*Your goal*. Please restate each line of the data below exactly. Omit all images.

*Source material*.
=== Begin Enclosure ===

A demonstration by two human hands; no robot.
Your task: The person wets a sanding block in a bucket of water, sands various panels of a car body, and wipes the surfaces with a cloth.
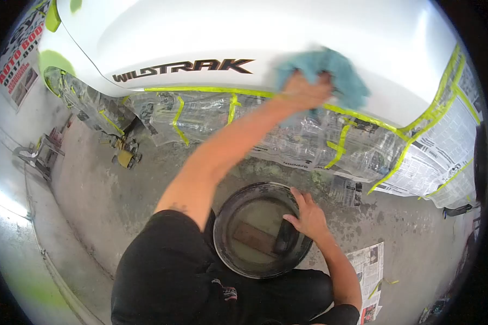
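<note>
A teal cloth (344, 78) lies against the white vehicle panel (173, 32), with my left hand (306, 89) pressing on it, its fingers bent into the fabric and blurred. The dark WILDTRAK lettering (184, 66) is to the left of the cloth. Below, my right hand (309, 216) rests at the right rim of a round black basin (219, 238), thumb and fingers apart. Inside the basin are murky liquid, a brown rectangular block (252, 236) and a dark object (283, 236) at the right.
Yellow-green tape (200, 90) edges the panel above plastic sheeting (206, 114). Newspaper (434, 157) covers the right part. More newspaper (368, 265) lies on the floor at lower right. A small stand (40, 154) and a yellowish item (126, 157) are at left.
</note>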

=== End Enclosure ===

*Exercise answer*.
A demonstration by two human hands; no robot.
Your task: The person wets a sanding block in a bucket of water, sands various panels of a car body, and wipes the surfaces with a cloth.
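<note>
A teal cloth (344, 78) lies against the white vehicle panel (173, 32), with my left hand (306, 89) pressing on it, its fingers bent into the fabric and blurred. The dark WILDTRAK lettering (184, 66) is to the left of the cloth. Below, my right hand (309, 216) rests at the right rim of a round black basin (219, 238), thumb and fingers apart. Inside the basin are murky liquid, a brown rectangular block (252, 236) and a dark object (283, 236) at the right.
Yellow-green tape (200, 90) edges the panel above plastic sheeting (206, 114). Newspaper (434, 157) covers the right part. More newspaper (368, 265) lies on the floor at lower right. A small stand (40, 154) and a yellowish item (126, 157) are at left.
</note>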

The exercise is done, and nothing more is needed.